PORT ST. LUCIE — Man of the people that he is, Dom Smith routinely engages with Mets fans during spring training, and that good deed punishes him with unflattering images from — and words about — his past.
“I kind of see old pictures or sign an old card. I see how big I was,” the Mets’ first baseman and left fielder told The Post on Sunday. “It’s definitely something that I’m still shocked about, and it kind of amazes me.”
Or if they don’t produce photos, they’ll produced well-intentioned reminders, detailed Smith: “Every year I come in, they say, ‘You look like you lost even more weight!’ ”
He hasn’t, yet he can laugh off these callbacks because of what he has gained these past couple of years. Smith reported to spring training in 2018 weighing about 224 pounds, having previously registered as high as 260, and the scale hasn’t wavered much on him since.

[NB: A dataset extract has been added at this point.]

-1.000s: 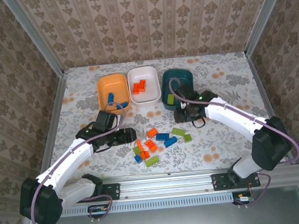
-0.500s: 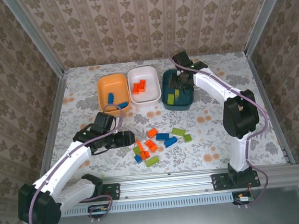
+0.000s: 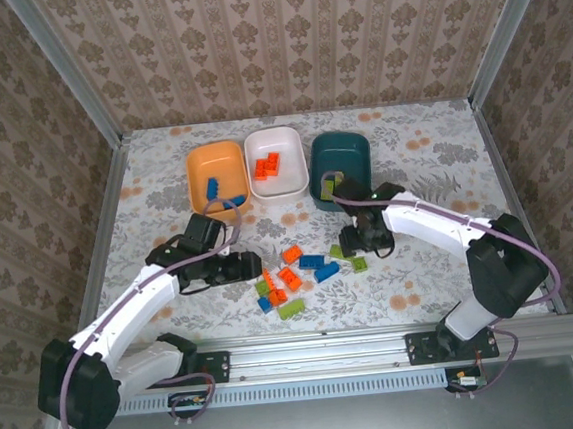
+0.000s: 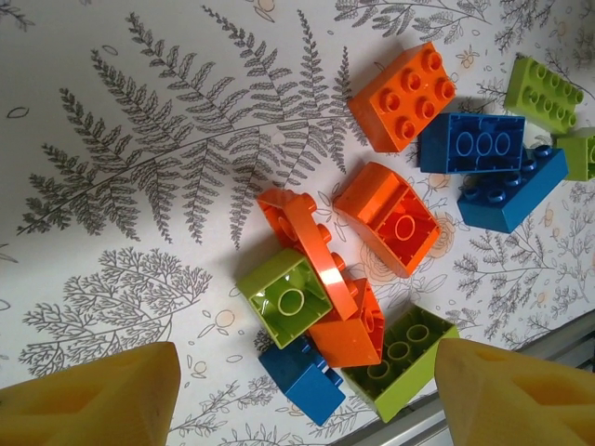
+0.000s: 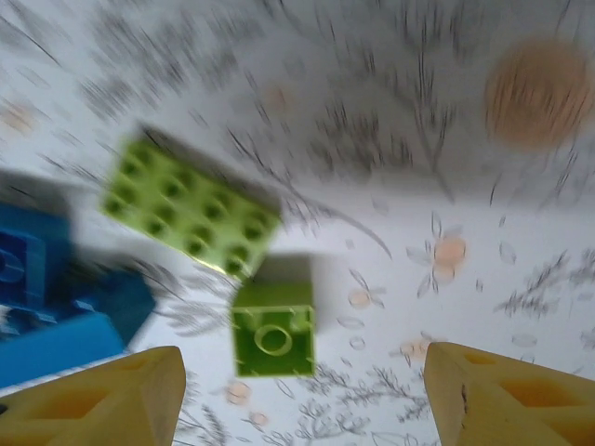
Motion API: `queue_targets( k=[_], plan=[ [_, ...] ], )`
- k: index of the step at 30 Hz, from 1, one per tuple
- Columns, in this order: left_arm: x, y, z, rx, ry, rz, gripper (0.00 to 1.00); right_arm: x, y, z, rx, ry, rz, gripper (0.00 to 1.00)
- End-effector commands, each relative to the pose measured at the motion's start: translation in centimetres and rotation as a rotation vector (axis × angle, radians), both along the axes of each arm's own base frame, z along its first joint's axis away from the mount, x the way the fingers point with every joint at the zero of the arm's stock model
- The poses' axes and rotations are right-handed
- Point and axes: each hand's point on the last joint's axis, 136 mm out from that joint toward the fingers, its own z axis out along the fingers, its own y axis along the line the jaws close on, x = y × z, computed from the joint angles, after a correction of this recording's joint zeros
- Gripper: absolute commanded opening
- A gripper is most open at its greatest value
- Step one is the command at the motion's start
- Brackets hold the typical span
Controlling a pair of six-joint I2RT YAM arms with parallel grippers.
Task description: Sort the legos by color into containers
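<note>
Overall, the table point(image 3: 443, 281) is carrying everything on its flowered top. The left arm point(image 3: 125, 314) is reaching in from 7 o'clock and the right arm point(image 3: 438, 219) from 5 o'clock, both bending toward the middle.

Three tubs are sitting in a row toward 12 o'clock: the orange tub point(image 3: 220, 163), the white tub point(image 3: 282, 141) just beside it at its 3 o'clock, and the teal tub point(image 3: 347, 154) at 3 o'clock of that. The orange tub is holding blue bricks point(image 3: 214, 191), the white tub orange bricks point(image 3: 265, 166), and the teal tub a lime brick point(image 3: 326, 187) toward its 8 o'clock corner.

The pile point(image 3: 292, 274) is lying on the table at 6 o'clock of the white tub, mixing orange, blue and lime pieces, some touching or stacked.

The left gripper point(image 3: 246, 266) is hovering at 9 o'clock of the pile, released, its fingers point(image 4: 93, 400) standing wide apart above the bricks and grasping nothing.

The right gripper point(image 3: 364, 236) is hovering at 2 o'clock of the pile, likewise released and empty. Its wrist view is blurring, yet a long lime brick point(image 5: 191, 206) is lying below it, a small lime brick point(image 5: 272, 327) just beside that at 5 o'clock, and loose blue bricks point(image 5: 56, 307) at 9 o'clock.
</note>
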Motion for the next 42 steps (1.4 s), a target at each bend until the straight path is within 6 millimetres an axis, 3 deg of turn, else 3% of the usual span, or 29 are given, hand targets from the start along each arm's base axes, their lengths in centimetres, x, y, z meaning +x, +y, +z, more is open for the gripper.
queue_targets(
  k=[1,12,17,20,26,30,35,37,42],
  plan=[
    [0.6,-0.8,1.0,-0.046,-0.023,-0.008,0.74,-1.1,0.0,-1.7,-0.017,0.029,-0.022,0.70],
    [0.2,-0.3,1.0,-0.034,-0.023,0.000,0.74,-0.8,1.8,-5.5,0.039,0.064,-0.021,0.60],
    [0.3,-0.3,0.9,-0.032,-0.021,0.004,0.74,-1.2,1.6,-6.6,0.025,0.093,-0.021,0.42],
    [0.3,-0.3,0.8,-0.030,-0.022,0.003,0.74,-1.1,1.2,-5.9,0.012,0.074,-0.025,0.31],
    [0.5,-0.5,0.5,-0.031,-0.016,-0.001,0.74,0.4,0.6,-2.0,0.008,-0.003,-0.028,0.30],
    [0.6,-0.6,0.5,-0.033,-0.018,-0.004,0.74,4.4,0.8,2.4,0.067,-0.110,-0.051,0.31],
    [0.3,-0.2,0.3,-0.016,-0.013,-0.004,0.74,11.8,1.4,7.4,0.121,-0.248,-0.070,0.32],
    [0.2,-0.1,0.2,-0.013,-0.010,-0.002,0.74,14.8,1.7,8.1,0.147,-0.280,-0.088,0.32],
    [-0.1,0.2,-0.2,-0.002,0.002,0.003,0.74,21.5,2.4,6.9,0.160,-0.314,-0.112,0.32]
  ],
)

With questions about his conditioning out of the conversation, the answer about his future has arrived: As long as he stays healthy, the 24-year-old is a bona fide major leaguer.
“He’s a guy that can give you 400 at-bats and start at two different positions,” a talent evaluator from another club said, on the condition of anonymity, of Smith.
Said Mets rookie manager Luis Rojas: “Dom, he’s a great athlete. In the best shape that he can be, he can show it even more and more.”
Smith grounded out twice in two at-bats Tuesday afternoon, as Noah Syndergaard and the Mets registered a 6-1 loss to the Marlins at Clover Park. Smith now owns a .188/.188/.188 Grapefruit League slash line, with three hits in 16 at-bats. No one expresses concern thanks to the tiny sample matched up against the .282/.355/.525 line he put together in 89 big-league games, totaling 197 plate appearances, with last year’s Mets.
More encouraging at the moment is Smith’s improved play in left field, which would allow the Mets to plug in his lefty bat more often, rather than just using him for games in which starting first baseman Pete Alonso needs a breather or as a pinch hitter. A second scout observed, “He’s better than J.D. [Davis] out there,” and if that reads like damning with faint praise, it sounded more like an endorsement for increased starts.
The Mets dangled Smith, who isn’t even eligible for arbitration yet, to clubs this past offseason as a sweetener for taking on Jed Lowrie and the $10 million still owed him. No one bit, and given that Lowrie still plays in the Mets’ unofficial Simulated Game League alongside Yoenis Cespedes, a brace covering his left leg, that looks like a good call. Likewise, it appears a good call for the Mets to hold onto Smith.
In early February 2018, I flew to Arizona to meet up with the newly svelte Smith. He told me of the weight issues that had defined him until that juncture.
“It’s definitely been a fun ride,” he said, “and it’s definitely been a ride I’m ready to just jump off of and never talk about again.”
“Never again” proved to be overly optimistic, thanks to jerks like me asking him questions, and to well-meaning fans. Yet the early battles now define him differently: as a high draft pick (11th overall in 2013) who leaped a hurdle, who righted himself.
“I’m very proud of him,” said Rojas, who managed Smith in 2014 at Single-A Savannah and in 2015 at Single-A St. Lucie. “It’s part of maturing in the game and being responsible, being accountable for yourself. I think Dom learned that really well.”
“I feel like, [this is the] third year now that I kept [the weight] off, and it was time to kind of work on different things to elevate my game. I did that last year with a couple of things,” Smith said. “Now I’m working on some more things this year to take my game to the next level.”
Things, he explained, like mobility, in the hopes of staying off the injured list after last year’s stress fracture to his left foot, and plate discipline. Given the levels he has climbed, the pitfalls he has avoided, to get here? Hitting the next one seems quite doable.